### Assigned task
Please copy out each line of the listing that contains the word "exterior".

### Provided entries

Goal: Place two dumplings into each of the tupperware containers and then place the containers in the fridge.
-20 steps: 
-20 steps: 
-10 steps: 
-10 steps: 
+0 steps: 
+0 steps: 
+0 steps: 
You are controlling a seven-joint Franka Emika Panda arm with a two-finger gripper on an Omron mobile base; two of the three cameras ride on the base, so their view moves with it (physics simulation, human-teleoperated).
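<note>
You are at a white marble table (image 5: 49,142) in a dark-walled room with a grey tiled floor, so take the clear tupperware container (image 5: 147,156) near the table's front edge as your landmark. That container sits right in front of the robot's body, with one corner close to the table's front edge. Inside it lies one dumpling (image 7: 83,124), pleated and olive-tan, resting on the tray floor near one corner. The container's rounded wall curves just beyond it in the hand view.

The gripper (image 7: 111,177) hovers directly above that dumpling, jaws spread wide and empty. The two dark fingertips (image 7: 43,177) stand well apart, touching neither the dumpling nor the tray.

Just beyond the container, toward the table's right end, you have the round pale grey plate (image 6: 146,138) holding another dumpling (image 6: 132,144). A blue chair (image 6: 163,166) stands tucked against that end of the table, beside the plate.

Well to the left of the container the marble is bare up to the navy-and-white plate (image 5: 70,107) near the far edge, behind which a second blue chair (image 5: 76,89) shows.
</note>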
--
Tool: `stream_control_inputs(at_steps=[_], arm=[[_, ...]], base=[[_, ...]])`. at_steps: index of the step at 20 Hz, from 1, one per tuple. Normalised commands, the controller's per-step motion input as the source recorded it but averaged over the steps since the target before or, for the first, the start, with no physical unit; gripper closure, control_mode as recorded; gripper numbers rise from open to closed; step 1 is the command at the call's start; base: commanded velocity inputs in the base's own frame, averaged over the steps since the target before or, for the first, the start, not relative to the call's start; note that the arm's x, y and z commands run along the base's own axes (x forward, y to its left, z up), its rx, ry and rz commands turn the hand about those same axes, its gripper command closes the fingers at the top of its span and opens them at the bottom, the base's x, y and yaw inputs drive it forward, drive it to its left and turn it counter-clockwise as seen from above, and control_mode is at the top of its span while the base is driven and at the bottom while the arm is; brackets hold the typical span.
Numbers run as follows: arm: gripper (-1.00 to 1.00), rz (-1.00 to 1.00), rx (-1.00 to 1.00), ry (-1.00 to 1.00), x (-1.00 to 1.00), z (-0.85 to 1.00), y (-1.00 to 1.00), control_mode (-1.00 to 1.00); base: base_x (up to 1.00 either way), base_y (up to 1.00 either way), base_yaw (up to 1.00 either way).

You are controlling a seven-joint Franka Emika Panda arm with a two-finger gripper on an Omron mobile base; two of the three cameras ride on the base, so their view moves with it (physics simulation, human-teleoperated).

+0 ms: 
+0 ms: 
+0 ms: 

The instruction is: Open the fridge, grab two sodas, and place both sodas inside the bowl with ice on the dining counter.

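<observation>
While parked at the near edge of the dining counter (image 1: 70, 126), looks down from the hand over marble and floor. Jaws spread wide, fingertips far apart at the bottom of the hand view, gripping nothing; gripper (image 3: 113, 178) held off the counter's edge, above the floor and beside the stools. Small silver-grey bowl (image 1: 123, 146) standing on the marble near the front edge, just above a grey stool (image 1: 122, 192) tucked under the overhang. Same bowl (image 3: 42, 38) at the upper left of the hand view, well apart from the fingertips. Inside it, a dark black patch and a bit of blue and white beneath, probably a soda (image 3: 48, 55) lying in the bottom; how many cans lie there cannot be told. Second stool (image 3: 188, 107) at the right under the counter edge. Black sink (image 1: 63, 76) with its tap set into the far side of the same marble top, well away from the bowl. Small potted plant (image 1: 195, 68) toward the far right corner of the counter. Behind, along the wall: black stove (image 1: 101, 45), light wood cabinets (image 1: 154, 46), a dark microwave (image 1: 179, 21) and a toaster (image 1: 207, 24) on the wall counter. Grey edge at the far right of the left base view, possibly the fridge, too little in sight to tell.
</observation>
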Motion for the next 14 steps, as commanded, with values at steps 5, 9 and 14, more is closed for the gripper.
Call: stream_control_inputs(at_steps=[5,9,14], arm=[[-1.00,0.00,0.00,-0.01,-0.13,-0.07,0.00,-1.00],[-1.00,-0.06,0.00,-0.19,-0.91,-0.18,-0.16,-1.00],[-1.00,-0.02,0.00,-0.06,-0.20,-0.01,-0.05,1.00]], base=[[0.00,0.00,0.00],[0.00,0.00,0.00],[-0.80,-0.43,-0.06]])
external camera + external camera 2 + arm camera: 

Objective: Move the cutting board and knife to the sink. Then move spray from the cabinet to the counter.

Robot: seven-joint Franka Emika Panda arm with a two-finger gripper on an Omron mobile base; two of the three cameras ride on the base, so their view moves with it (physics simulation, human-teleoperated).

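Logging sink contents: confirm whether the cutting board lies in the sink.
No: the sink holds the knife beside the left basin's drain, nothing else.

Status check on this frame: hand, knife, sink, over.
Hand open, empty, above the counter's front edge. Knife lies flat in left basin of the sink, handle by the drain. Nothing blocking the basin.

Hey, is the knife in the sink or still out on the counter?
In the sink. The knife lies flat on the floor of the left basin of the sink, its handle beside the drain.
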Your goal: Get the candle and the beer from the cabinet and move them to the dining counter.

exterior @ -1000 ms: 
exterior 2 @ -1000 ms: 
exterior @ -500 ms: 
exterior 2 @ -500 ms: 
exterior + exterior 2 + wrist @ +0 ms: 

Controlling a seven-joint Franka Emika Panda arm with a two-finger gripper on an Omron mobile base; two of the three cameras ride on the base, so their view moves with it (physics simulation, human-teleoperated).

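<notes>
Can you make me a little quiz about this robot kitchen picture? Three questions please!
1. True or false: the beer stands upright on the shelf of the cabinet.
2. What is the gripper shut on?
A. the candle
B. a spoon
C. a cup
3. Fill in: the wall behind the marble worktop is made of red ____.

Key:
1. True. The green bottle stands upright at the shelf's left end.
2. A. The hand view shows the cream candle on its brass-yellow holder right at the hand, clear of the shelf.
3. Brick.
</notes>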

### Problem solution
exterior @ -1000 ms: 
exterior 2 @ -1000 ms: 
exterior @ -500 ms: 
exterior 2 @ -500 ms: 
exterior + exterior 2 + wrist @ +0 ms: 

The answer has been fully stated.